Directions: Given the material below, output exactly the lines from the line with "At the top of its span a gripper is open" to the line with "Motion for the", both ends included, and no other lines.

*** Raw data Section Begins ***

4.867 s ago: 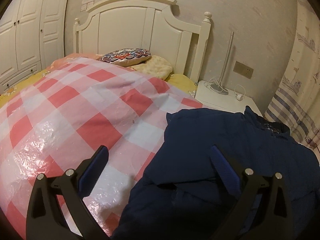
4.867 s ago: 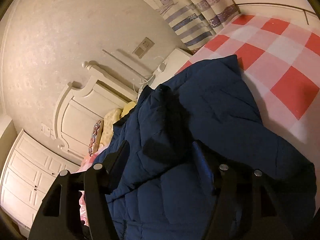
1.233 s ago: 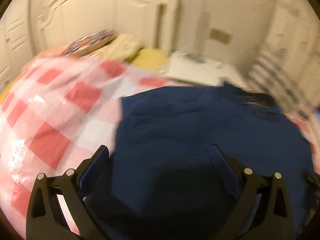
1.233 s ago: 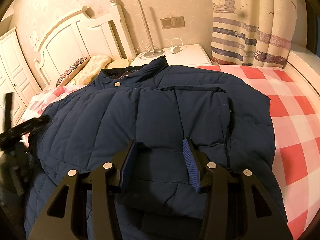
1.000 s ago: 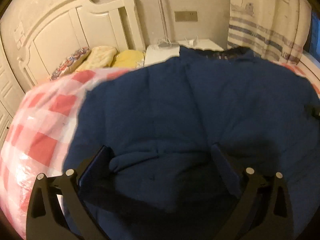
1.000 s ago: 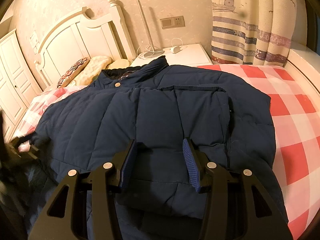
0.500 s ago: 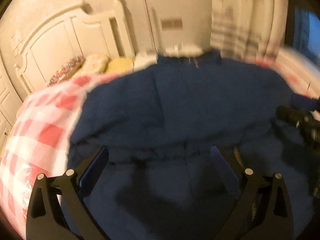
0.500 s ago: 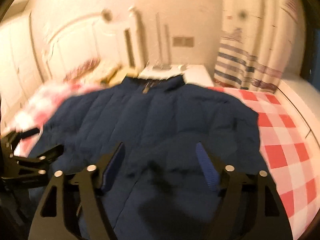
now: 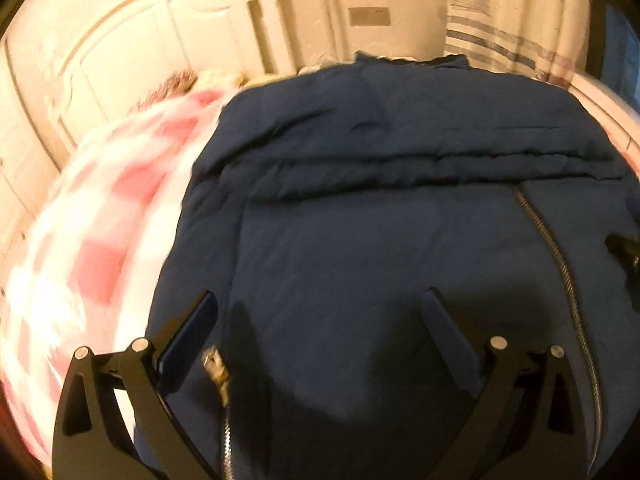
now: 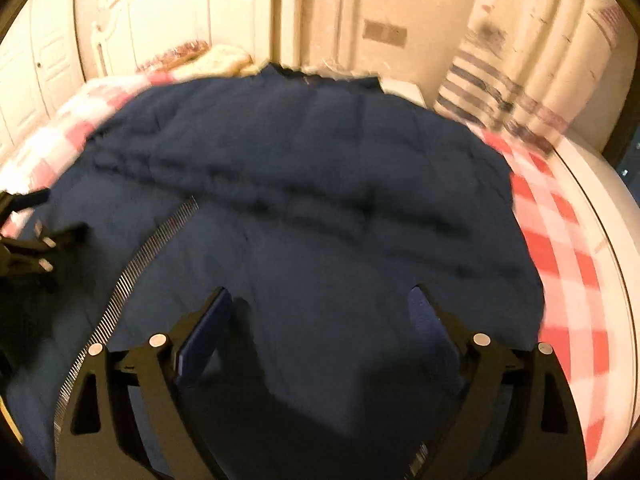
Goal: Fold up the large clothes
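Note:
A navy quilted jacket [image 9: 380, 208] lies spread on the bed, collar toward the headboard, with a fold running across its middle. Its metal zipper [image 9: 560, 264] runs down the near part. My left gripper [image 9: 318, 304] hangs open just above the jacket's lower left part, with a zipper pull [image 9: 214, 364] beside its left finger. My right gripper [image 10: 320, 296] hovers over the jacket [image 10: 320, 168], its jaws opening, and no fabric is pinched between them. The zipper [image 10: 132, 280] runs to its left. Each gripper shows at the edge of the other's view.
The bed has a red and white checked cover [image 9: 92, 256], also seen to the right of the jacket [image 10: 560, 240]. Beyond stand the white headboard [image 9: 120, 60] with pillows [image 10: 216, 60], a nightstand [image 10: 404, 92] and a striped curtain [image 9: 500, 40].
The right gripper's jaws have spread much wider. Both views have swung and pulled back toward the jacket's near end, so the zipper now shows. The left gripper stayed open.

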A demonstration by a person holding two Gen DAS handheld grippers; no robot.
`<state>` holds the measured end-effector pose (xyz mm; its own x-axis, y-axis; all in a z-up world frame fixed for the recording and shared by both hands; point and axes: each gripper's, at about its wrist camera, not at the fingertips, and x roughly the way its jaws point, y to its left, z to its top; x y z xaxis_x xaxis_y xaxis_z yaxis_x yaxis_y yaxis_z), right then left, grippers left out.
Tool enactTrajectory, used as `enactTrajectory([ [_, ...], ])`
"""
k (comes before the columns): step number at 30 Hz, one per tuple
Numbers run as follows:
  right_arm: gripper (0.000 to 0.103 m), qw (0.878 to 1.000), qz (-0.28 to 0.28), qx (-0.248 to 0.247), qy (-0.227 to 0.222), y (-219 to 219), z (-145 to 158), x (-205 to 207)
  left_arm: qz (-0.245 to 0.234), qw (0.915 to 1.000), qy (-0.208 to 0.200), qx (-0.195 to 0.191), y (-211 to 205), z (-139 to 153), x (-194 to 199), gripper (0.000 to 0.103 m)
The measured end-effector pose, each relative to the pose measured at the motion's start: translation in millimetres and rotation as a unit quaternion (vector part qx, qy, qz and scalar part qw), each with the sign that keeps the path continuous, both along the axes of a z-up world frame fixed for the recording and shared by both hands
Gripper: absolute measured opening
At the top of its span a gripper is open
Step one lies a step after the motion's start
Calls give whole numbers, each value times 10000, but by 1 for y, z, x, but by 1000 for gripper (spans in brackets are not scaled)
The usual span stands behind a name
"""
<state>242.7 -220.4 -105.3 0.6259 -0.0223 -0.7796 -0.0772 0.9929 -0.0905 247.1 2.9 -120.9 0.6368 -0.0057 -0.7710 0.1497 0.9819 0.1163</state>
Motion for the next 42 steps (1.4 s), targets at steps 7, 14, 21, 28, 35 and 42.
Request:
enactTrajectory([
  [7, 88, 9976, -286, 617, 149, -26, -10, -2, 164, 9994, 186, -235, 11, -3, 6, 101],
  [14, 88, 9975, -167, 633, -276, -4, 17, -29, -141, 9993, -46, -331, -6, 17, -29, 101],
  [21, 91, 9976, 655, 102, 204, 51, -13, -32, -590, 9981, 149, 20, -36, -5, -33, 101],
  [28, 91, 9996, 101, 256, -1, 17, 5, -44, -406, 9991, 63, -120, -9, 5, -59, 101],
  [35, 91, 9979, -350, 523, 116, -32, -11, -47, -307, 9990, 221, -217, 7, -6, -63, 101],
  [42, 91, 9982, 193, 493, -282, 15, 15, -77, -289, 9991, 197, -220, 9, -8, -65, 101],
])
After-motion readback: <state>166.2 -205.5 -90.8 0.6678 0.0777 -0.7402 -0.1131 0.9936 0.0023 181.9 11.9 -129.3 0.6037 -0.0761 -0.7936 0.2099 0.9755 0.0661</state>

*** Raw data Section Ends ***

Answer to the problem:
At the top of its span a gripper is open
Step one lies a step after the motion's start
Calls give whole numbers, each value times 10000, but by 1 for y, z, x, but by 1000 for gripper (spans in brackets are not scaled)
The usual span stands behind a name
"""
<state>242.7 -220.4 -105.3 0.6259 -0.0223 -0.7796 -0.0772 0.9929 -0.0905 247.1 2.9 -120.9 0.6368 -0.0057 -0.7710 0.1497 0.9819 0.1163</state>
Motion for the next 42 steps (1.4 s), targets at steps 7, 14, 21, 28, 35 and 42.

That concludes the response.